YIT Corporation: Supplement to the Merger Prospectus
YIT Corporation Stock Exchange Release September 7, 2017 at 3:30 p.m.
This stock exchange release may not be published or distributed, in whole or in part, directly or indirectly, in or into Canada, Australia, Hong Kong, South Africa, Japan or any other country where such publication or distribution would violate applicable laws or rules or would require additional documents to be completed or registered or require any measure to be undertaken, in addition to the requirements under Finnish law. For further information see "Important notice" below.
YIT Corporation ("YIT") has supplemented the merger prospectus dated 24 August 2017 concerning the proposed merger of Lemminkäinen Corporation ("Lemminkäinen") into YIT. The Finnish Financial Supervisory Authority has on September 7, 2017 approved the supplement to the Finnish language merger prospectus. The supplement relates to the Supreme Court’s announcement that it has granted partial leave to appeal to Lemminkäinen and the city of Vantaa regarding the legal proceedings concerning the damages related to the asphalt cartel.
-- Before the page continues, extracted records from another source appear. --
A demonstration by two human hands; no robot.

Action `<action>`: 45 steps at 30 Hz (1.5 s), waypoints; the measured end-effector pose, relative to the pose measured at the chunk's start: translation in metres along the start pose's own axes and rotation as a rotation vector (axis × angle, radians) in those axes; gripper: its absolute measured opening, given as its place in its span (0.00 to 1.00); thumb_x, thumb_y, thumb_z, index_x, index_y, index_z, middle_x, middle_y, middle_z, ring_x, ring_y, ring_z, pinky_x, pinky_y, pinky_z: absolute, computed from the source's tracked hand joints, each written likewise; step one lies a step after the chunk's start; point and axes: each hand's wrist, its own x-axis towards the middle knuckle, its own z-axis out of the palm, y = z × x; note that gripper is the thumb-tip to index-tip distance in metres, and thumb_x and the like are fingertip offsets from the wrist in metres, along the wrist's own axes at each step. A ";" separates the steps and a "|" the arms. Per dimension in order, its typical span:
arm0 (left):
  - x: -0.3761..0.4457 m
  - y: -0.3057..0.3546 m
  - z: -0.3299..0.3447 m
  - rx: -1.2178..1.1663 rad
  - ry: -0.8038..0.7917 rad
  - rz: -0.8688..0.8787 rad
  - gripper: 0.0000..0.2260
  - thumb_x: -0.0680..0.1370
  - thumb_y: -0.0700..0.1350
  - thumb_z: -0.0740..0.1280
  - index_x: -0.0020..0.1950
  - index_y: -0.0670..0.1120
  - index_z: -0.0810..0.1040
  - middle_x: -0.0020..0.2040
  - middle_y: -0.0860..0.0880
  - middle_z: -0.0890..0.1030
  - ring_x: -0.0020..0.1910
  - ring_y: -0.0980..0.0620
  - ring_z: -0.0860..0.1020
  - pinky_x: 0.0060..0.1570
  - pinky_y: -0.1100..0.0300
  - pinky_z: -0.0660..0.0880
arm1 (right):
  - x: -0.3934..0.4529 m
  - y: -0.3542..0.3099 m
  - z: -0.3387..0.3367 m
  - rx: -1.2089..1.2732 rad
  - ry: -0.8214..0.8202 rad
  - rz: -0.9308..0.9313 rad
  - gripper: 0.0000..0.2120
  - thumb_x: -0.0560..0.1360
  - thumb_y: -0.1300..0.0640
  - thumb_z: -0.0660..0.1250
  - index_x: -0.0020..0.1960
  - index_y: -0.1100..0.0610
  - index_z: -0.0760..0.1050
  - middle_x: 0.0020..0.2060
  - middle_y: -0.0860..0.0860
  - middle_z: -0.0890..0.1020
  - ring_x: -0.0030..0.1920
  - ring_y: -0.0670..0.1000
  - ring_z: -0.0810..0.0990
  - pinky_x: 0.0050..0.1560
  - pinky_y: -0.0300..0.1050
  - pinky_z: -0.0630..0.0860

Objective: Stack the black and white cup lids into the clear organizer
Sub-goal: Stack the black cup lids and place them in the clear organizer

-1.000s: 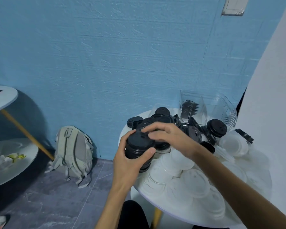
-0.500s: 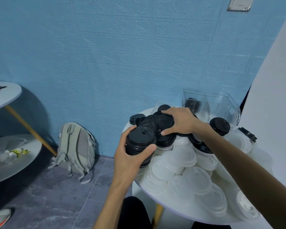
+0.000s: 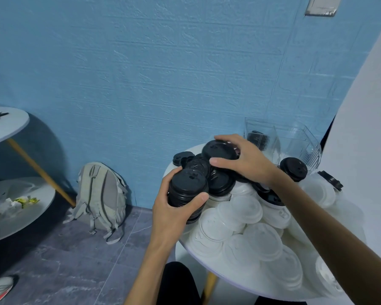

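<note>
Left hand [image 3: 174,213] is gripping a stack of round black plastic lids [image 3: 186,191] at the table edge; right hand [image 3: 245,160] is pinching a single black lid [image 3: 218,149]. White lids [image 3: 251,234] are crowding the round white table [image 3: 235,280], black ones blocking the clear plastic organizer [image 3: 295,144] behind.

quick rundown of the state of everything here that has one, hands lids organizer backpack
left hand: grip wrapped round a stack of black plastic cup lids, held upright
right hand: fingers curled over a single black round lid, on the pile
loose white plastic lids: heaped unstacked on the round white table
clear plastic organizer: upright, a few black lids inside
grey fabric backpack: on the floor against the wall
</note>
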 end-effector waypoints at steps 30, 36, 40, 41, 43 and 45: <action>0.000 0.001 -0.003 0.016 0.065 0.007 0.34 0.58 0.53 0.81 0.64 0.60 0.76 0.55 0.64 0.83 0.55 0.64 0.81 0.51 0.72 0.75 | 0.055 0.037 0.004 -0.537 -0.048 0.315 0.42 0.67 0.23 0.66 0.74 0.45 0.68 0.69 0.51 0.76 0.71 0.57 0.72 0.71 0.57 0.65; -0.001 -0.003 -0.002 0.013 0.053 -0.009 0.35 0.59 0.53 0.81 0.65 0.59 0.77 0.56 0.62 0.84 0.58 0.61 0.81 0.57 0.64 0.76 | 0.048 0.051 0.009 -0.599 -0.087 0.291 0.36 0.69 0.28 0.69 0.70 0.47 0.74 0.63 0.47 0.81 0.66 0.53 0.77 0.71 0.54 0.69; 0.000 -0.004 0.000 0.021 0.045 -0.013 0.35 0.59 0.53 0.81 0.65 0.59 0.76 0.57 0.61 0.84 0.58 0.61 0.81 0.60 0.59 0.76 | 0.037 0.042 0.000 -0.484 0.046 0.266 0.40 0.67 0.27 0.71 0.71 0.50 0.74 0.64 0.49 0.81 0.66 0.53 0.78 0.66 0.51 0.73; 0.000 -0.004 0.000 0.025 0.044 -0.011 0.35 0.59 0.53 0.82 0.66 0.59 0.76 0.57 0.61 0.84 0.58 0.61 0.81 0.60 0.59 0.77 | 0.034 0.037 -0.003 -0.460 0.092 0.256 0.40 0.67 0.27 0.70 0.71 0.50 0.74 0.64 0.49 0.81 0.65 0.53 0.78 0.66 0.51 0.73; 0.001 -0.004 0.002 0.033 0.042 -0.013 0.34 0.62 0.49 0.83 0.66 0.60 0.76 0.57 0.62 0.83 0.58 0.62 0.81 0.61 0.59 0.77 | 0.023 0.018 -0.007 -0.336 0.193 0.217 0.40 0.66 0.26 0.70 0.70 0.48 0.74 0.64 0.47 0.81 0.65 0.50 0.78 0.67 0.50 0.74; 0.001 -0.004 0.005 0.037 0.034 -0.016 0.35 0.64 0.47 0.83 0.68 0.62 0.75 0.59 0.63 0.82 0.60 0.63 0.80 0.62 0.60 0.76 | 0.004 -0.008 -0.003 -0.096 0.215 0.158 0.39 0.64 0.24 0.69 0.68 0.45 0.76 0.60 0.42 0.82 0.60 0.44 0.80 0.67 0.48 0.75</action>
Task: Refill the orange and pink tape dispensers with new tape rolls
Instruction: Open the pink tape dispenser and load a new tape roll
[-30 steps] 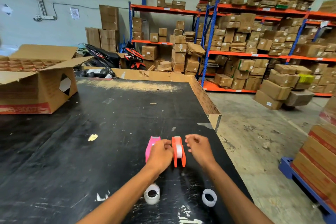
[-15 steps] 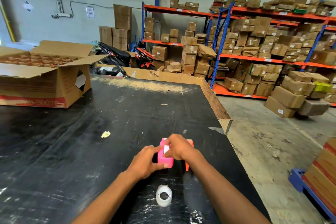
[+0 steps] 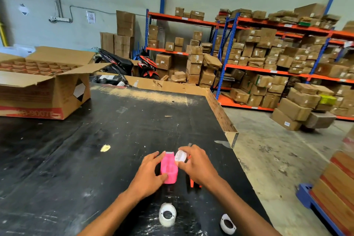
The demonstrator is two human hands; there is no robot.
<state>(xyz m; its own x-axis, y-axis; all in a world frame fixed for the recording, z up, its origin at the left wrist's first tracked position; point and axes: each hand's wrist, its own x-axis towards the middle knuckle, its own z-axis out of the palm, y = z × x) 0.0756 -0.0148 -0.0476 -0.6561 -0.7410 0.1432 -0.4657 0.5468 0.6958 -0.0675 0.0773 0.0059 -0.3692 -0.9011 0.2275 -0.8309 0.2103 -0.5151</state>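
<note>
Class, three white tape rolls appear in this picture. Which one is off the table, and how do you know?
The roll in the right hand, beside the pink dispenser. The other two rolls lie on the black table, untouched.

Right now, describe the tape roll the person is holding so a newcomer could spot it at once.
Start at the black table and find the pink dispenser near its right edge, steadied by the left hand. The tape roll is pinched in the right hand just above the dispenser's top. Unlike the two white rolls lying flat nearer the person, it is lifted off the table.
</note>
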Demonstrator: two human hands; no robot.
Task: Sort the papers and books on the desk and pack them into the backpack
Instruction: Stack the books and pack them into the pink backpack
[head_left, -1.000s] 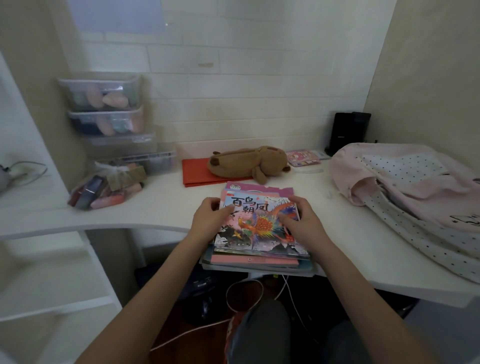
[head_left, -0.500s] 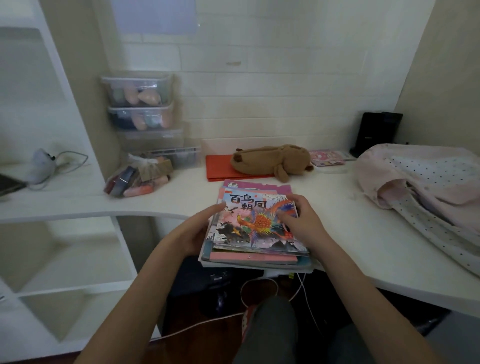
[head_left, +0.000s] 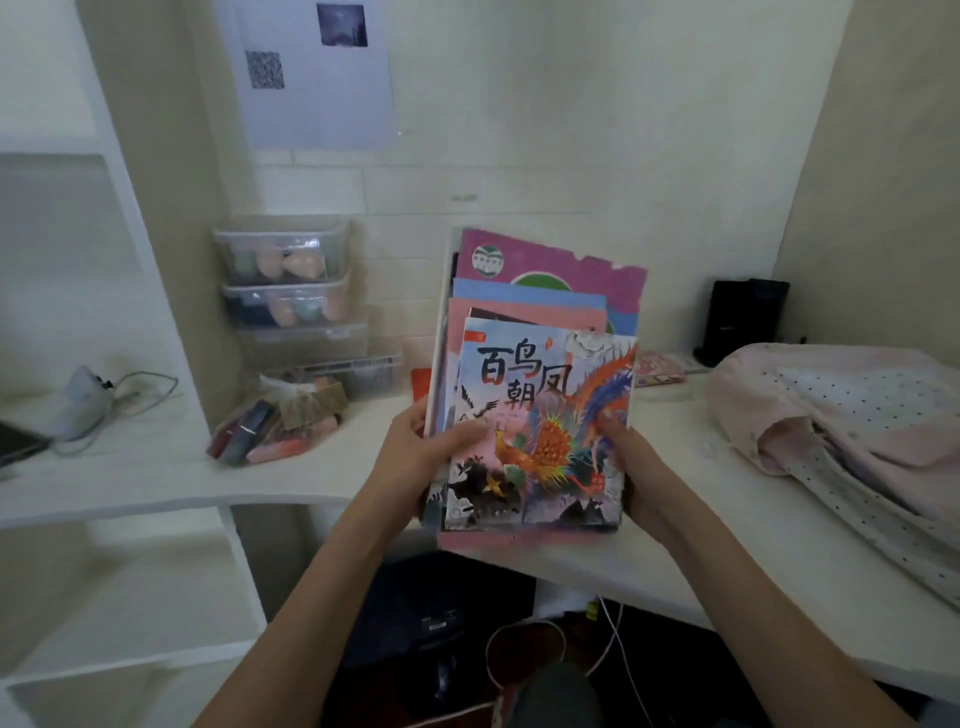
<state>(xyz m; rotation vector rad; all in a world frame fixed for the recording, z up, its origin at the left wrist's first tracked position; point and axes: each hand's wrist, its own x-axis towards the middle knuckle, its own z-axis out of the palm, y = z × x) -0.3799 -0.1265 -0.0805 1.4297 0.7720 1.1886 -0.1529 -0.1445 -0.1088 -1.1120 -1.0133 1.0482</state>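
Observation:
A stack of books (head_left: 540, 395) stands tilted up above the white desk (head_left: 332, 467), its front cover showing a colourful phoenix. Larger pink, blue and purple covers stick out behind it. My left hand (head_left: 415, 457) grips the stack's left edge and my right hand (head_left: 631, 467) grips its right edge, thumbs on the front cover. The pink backpack (head_left: 857, 431) with polka-dot lining lies on the desk to the right, apart from the stack.
Stacked clear plastic boxes (head_left: 291, 291) and a bag of small items (head_left: 275, 426) sit at the back left. A black device (head_left: 743, 322) stands in the back right corner. A paper sheet (head_left: 311, 73) hangs on the wall. Cables (head_left: 613, 639) dangle under the desk.
The stack lay flat on the desk under both hands; now both hands have lifted it and tipped it upright. It now hides the brown plush toy and the red folder.

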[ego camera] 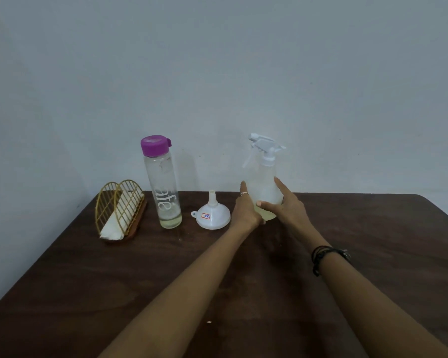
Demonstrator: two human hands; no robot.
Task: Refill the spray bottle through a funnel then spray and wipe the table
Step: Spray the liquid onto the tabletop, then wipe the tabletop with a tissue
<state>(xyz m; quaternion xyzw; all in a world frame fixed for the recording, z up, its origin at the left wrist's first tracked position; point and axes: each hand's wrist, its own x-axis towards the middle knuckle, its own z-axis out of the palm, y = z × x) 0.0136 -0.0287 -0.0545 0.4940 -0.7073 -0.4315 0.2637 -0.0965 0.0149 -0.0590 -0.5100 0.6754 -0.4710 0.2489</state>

The supplement is annexed to this release.
The Finnish language merger prospectus and the English language offering circular and the related supplements are available at www.lemminkainen.com/merger and at www.yitgroup.com/en/investors/merger and are also available as printed copies at the offices of Lemminkäinen at Salmisaarenaukio 2, FI-00180 Helsinki, Finland, at the offices of YIT at Panuntie 11, FI-00620 Helsinki, Finland and at the reception of Nasdaq Helsinki Ltd. at Fabianinkatu 14, FI-00100 Helsinki, Finland.
YIT Corporation
Additional information:
Esa Neuvonen
Chief Financial Officer
tel. +358 40 500 1003
esa.neuvonen@yit.fi
Hanna Jaakkola
Vice President, Investor Relations
tel. +358 5666 070
Hanna Malmivaara
Vice President, Communications of YIT
tel. +358 40 561 6568
YIT Press Desk
tel. +358 44 743 7536
Distribution: Nasdaq Helsinki Ltd., major media, www.yitgroup.com
YIT creates better living environment by developing and constructing housing, business premises, infrastructure and entire areas. Our vision is to bring more life in sustainable cities. We want to focus on caring for customer, visionary urban development, passionate execution and inspiring leadership. Our growth engine is urban development involving partners. Our operating area covers Finland, Russia, the Baltic countries, the Czech Republic, Slovakia and Poland. In 2016, our revenue amounted to nearly EUR 1.8 billion, and we employ about 5,300 employees. Our share is listed on Nasdaq Helsinki. www.yitgroup.com
IMPORTANT NOTICE
The distribution of this release may be restricted by law and persons into whose possession any document or other information referred to herein comes should inform themselves about and observe any such restrictions. The information contained herein is not for publication or distribution, directly or indirectly, in or into Canada, Australia, Hong Kong, South Africa or Japan. Any failure to comply with these restrictions may constitute a violation of the securities laws of any such jurisdiction. This release is not directed to, and is not intended for distribution to or use by, any person or entity that is a citizen or resident or located in any locality, state, country or other jurisdiction where such distribution, publication, availability or use would be contrary to law or regulation or which would require any registration or licensing within such jurisdiction.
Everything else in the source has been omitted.